Very young women-some as young as 17-came to the order expecting to serve Christ in home missions through a sisterhood of like-minded women. What they found instead was a poorly organized, poorly run group, in which they spent most of their time cooking, cleaning, and sewing for their founder and other priests.
Despite the lack of church support and, in some cases, outright opposition, the women went into the mission fields of the Appalachia mountains. In the early 1960s, areas of Virginia, West Virginia, eastern Tennessee, and western North Carolina were desperately poor. Mines, the only traditional employer, closed, leaving behind stripped land and sick people. There were no roads, no health care, no social services, and no jobs. The Glenmary Sisters were often the only people who provided any services. When mountain people left for factory jobs in places like Chicago, the nuns followed, setting up urban missions for the same people they had cared for in the mountains.
Frustrated by church restrictions and a sense that their missions weren't helping people to help themselves, forty-four women left the order in 1967 but remained together to form the Federation of Communities in Service (FOCIS).
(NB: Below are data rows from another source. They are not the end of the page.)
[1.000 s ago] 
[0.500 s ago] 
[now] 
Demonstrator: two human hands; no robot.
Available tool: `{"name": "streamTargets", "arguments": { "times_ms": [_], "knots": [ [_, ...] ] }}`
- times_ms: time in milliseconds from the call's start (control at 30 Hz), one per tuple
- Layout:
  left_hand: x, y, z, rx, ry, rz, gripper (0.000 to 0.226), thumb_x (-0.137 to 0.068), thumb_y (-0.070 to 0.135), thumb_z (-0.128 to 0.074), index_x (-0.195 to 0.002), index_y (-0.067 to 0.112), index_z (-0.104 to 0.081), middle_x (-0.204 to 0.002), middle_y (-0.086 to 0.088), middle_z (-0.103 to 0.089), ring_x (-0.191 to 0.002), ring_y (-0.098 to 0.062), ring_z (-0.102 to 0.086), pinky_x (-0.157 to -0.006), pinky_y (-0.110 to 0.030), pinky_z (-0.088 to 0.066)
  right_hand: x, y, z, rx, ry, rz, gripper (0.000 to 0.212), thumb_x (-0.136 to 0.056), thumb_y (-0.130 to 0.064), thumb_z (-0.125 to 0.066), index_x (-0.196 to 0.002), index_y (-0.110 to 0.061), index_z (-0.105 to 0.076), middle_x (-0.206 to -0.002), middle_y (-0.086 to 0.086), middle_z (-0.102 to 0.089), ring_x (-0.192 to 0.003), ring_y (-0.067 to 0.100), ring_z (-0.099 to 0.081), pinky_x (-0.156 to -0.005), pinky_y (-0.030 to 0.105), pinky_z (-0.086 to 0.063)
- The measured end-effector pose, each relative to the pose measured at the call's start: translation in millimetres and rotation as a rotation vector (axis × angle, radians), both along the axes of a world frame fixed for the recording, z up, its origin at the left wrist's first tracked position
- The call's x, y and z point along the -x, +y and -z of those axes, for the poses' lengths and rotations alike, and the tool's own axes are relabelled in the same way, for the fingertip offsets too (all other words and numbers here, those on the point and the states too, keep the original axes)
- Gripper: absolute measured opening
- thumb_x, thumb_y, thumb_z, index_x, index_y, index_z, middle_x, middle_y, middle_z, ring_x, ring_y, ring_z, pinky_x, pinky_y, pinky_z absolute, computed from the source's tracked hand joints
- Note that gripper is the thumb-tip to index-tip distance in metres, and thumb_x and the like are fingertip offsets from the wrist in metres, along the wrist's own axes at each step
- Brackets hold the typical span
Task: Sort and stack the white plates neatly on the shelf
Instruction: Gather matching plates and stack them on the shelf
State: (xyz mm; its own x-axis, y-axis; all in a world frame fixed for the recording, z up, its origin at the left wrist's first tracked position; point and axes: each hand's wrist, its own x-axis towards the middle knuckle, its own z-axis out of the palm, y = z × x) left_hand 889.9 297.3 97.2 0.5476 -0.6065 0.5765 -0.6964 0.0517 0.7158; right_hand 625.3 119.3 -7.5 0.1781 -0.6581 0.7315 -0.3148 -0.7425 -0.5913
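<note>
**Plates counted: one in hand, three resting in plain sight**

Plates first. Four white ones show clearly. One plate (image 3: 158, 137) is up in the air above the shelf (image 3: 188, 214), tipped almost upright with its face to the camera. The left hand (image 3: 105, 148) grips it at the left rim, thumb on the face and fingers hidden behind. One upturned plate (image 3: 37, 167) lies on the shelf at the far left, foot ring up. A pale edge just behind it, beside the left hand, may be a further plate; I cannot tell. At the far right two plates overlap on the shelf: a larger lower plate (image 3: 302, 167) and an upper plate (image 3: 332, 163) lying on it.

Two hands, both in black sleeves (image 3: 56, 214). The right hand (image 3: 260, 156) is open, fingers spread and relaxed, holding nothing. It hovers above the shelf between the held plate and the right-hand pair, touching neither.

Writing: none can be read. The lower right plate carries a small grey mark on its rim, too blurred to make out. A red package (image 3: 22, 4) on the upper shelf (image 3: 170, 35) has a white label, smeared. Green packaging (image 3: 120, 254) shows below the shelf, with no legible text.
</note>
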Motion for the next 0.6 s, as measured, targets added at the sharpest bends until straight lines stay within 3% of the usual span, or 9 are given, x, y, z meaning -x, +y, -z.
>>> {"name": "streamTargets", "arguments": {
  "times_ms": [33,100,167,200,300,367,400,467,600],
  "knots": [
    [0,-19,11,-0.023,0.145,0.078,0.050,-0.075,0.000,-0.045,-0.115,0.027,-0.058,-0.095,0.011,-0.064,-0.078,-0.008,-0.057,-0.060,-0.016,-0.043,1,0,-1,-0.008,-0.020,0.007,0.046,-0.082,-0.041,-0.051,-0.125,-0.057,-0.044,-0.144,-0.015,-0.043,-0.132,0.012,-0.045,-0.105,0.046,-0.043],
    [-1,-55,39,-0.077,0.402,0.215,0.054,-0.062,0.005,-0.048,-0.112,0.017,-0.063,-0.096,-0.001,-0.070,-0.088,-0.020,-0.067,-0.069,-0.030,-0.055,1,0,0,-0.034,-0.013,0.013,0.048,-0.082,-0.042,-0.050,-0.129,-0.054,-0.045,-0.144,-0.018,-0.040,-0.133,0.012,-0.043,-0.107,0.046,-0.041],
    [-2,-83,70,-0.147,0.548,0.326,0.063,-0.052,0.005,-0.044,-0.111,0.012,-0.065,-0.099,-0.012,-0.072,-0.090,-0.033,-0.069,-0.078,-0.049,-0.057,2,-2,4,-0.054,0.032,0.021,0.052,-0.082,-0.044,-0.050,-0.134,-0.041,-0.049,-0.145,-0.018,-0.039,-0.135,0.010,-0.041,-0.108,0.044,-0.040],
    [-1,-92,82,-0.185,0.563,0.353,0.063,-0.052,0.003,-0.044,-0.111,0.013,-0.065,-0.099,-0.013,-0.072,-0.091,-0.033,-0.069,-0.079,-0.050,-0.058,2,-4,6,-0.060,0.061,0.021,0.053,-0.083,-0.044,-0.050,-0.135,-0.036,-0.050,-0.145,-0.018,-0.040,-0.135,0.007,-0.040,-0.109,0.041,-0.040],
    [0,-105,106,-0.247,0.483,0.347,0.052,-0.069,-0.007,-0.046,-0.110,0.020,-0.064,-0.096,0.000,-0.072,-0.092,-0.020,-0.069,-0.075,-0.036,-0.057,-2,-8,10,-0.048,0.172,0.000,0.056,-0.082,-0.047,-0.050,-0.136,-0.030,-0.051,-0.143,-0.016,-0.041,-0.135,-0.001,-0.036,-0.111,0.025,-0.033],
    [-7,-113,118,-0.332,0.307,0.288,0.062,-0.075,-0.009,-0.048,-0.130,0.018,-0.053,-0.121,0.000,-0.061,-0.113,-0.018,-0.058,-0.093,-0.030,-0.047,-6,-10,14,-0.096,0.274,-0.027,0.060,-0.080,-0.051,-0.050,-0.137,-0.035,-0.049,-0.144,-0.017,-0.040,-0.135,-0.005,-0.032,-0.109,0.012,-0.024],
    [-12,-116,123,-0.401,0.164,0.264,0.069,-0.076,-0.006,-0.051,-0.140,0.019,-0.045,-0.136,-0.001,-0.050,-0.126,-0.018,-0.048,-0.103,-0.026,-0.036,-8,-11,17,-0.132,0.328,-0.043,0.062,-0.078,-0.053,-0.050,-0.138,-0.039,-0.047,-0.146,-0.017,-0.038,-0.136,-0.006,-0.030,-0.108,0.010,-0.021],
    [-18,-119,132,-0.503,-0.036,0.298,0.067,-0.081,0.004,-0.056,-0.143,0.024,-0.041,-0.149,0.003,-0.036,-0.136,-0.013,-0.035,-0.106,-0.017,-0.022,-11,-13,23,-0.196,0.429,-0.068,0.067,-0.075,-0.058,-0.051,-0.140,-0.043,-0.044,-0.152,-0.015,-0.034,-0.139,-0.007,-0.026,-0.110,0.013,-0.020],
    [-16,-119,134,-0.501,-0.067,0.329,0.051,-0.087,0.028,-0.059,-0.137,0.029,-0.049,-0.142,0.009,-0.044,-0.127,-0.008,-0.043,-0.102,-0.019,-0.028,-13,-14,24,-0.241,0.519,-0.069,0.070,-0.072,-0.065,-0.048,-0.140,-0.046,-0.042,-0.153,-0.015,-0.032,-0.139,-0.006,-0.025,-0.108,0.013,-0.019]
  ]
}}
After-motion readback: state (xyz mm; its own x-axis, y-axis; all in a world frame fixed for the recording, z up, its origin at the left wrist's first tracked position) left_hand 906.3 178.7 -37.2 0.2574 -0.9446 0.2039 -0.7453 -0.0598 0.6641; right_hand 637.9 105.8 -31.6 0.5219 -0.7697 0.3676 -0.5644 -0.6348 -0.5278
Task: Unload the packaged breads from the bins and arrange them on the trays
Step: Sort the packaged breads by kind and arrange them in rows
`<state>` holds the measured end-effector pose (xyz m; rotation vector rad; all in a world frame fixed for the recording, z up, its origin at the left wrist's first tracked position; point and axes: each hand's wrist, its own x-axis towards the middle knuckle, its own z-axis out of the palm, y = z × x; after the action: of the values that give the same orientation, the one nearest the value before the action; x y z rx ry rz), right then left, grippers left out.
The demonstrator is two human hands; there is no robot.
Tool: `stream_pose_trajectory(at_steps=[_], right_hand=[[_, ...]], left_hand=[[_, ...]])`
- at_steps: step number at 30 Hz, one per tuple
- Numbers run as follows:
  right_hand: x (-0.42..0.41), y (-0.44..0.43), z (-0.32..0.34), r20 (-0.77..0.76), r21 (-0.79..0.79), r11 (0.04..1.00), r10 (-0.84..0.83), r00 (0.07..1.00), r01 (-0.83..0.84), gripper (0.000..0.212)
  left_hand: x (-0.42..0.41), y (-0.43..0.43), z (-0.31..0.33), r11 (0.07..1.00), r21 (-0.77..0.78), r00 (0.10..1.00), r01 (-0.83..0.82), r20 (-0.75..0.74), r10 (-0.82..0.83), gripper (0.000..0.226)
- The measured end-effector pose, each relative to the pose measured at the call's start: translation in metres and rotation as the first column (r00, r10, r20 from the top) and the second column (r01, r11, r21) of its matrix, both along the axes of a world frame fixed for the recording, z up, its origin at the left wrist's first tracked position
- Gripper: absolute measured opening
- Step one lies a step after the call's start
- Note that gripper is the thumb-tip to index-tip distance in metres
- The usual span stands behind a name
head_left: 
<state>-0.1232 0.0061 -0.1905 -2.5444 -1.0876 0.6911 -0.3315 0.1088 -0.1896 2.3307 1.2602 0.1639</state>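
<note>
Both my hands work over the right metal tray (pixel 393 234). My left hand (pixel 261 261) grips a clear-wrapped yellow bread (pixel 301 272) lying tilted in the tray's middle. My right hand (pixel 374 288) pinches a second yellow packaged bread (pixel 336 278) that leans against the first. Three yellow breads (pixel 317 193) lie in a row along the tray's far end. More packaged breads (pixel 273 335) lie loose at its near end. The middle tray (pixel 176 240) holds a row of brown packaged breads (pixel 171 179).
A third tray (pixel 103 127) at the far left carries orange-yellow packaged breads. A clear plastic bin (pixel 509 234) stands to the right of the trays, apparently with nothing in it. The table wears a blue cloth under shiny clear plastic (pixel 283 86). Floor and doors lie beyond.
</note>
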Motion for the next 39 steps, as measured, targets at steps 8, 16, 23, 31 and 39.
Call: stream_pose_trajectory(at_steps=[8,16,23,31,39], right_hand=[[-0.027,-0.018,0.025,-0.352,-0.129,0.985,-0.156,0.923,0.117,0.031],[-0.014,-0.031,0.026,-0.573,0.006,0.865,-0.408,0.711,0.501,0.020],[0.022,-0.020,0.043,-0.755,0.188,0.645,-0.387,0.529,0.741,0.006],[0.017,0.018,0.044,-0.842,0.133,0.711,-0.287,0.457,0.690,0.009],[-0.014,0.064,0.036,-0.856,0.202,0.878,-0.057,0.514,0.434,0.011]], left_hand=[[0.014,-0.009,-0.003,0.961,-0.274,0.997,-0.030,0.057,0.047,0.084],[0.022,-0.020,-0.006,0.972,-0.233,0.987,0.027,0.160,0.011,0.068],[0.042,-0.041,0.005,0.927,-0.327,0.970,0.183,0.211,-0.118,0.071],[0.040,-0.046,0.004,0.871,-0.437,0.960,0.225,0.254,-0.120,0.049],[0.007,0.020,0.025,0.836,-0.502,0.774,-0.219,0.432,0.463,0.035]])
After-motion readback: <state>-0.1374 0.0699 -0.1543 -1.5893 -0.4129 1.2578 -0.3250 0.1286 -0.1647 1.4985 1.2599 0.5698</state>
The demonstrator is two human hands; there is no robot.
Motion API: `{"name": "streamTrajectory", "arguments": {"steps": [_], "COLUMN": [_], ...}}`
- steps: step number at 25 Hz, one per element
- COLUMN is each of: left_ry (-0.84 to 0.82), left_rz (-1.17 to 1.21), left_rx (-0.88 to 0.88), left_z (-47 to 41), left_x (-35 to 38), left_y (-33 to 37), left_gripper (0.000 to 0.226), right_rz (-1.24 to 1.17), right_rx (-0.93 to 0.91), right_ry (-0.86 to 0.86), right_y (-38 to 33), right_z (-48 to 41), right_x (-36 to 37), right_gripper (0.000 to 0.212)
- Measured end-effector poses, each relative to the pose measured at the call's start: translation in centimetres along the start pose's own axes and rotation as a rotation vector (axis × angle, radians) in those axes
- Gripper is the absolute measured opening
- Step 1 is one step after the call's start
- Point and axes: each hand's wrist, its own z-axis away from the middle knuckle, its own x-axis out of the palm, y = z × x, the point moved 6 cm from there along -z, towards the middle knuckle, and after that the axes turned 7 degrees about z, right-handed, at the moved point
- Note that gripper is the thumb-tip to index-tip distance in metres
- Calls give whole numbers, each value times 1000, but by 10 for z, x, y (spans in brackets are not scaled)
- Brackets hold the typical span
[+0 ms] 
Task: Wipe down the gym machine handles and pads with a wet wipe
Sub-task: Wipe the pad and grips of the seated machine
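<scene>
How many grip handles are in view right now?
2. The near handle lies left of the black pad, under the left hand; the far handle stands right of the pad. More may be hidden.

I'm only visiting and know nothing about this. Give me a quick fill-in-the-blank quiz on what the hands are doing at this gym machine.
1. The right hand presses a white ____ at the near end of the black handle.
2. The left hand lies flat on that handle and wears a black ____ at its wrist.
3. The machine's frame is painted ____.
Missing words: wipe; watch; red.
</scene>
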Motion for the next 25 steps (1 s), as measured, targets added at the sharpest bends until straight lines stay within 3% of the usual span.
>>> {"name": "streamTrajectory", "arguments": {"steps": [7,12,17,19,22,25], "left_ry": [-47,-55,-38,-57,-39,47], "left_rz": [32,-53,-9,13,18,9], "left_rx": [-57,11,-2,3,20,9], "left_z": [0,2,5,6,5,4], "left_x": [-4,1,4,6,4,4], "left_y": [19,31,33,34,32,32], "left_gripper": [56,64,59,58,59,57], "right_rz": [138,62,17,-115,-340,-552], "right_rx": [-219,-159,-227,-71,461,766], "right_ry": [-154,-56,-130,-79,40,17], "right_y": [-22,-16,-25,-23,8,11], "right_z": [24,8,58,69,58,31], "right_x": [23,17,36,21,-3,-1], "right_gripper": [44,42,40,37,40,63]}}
This book is the story of their thirty-six year journey from 1967 to 2003 as the former nuns grew, reinvented their lives and moved through many organizational forms but never lost sight of their twin desires: to demonstrate God's love and to work within a sisterhood of like-minded women. Rich with interviews and personal recollections, it's a wonderful story of women making strong lives, then using that strength to work within a community. Their story is a beautiful example of the personal becoming the political.